## EXERCISE
Report every line from the material that contains the word "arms".

## DATASET CONTENT
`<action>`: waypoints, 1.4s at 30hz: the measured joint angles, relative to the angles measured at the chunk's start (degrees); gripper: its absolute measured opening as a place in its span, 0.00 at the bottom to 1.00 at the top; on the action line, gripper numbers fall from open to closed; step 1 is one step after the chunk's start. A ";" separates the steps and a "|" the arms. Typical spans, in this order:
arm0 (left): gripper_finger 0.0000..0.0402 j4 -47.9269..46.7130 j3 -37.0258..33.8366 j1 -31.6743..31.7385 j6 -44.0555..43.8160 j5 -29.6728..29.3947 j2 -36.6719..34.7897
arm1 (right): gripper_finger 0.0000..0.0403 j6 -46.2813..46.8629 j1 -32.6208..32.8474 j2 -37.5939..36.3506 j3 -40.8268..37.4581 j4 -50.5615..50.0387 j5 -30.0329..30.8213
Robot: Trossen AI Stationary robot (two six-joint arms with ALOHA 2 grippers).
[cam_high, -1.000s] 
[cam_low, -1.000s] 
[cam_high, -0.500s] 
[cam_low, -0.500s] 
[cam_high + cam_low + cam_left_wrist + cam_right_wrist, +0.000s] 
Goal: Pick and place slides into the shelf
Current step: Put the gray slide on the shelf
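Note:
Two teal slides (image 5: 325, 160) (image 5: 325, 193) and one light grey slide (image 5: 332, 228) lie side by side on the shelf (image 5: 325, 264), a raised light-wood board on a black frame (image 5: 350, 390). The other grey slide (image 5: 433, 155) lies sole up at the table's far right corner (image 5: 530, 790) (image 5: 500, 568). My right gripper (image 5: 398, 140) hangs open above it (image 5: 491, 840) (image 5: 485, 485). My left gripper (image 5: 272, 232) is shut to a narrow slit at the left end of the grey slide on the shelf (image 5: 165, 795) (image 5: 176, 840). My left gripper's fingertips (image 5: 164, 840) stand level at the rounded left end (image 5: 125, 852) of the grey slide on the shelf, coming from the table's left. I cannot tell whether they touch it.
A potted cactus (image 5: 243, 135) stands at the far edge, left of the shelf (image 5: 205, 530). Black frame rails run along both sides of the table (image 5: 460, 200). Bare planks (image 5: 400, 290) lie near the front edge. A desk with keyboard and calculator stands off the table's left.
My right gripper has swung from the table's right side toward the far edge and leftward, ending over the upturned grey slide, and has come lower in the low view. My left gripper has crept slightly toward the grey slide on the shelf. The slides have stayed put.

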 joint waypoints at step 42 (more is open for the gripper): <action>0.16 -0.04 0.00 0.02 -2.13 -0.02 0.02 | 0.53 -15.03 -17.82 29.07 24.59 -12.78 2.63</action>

## WRITTEN SOLUTION
`<action>`: waypoints, 1.4s at 30hz: the measured joint angles, relative to the angles measured at the chunk's start (degrees); gripper: its absolute measured opening as a place in its span, 0.00 at the bottom to 1.00 at the top; on the action line, gripper numbers fall from open to closed; step 1 is one step after the chunk's start. A ";" separates the steps and a "|" the arms. Typical spans, in this order:
Robot: Trossen AI Stationary robot (two six-joint arms with ALOHA 2 grippers).

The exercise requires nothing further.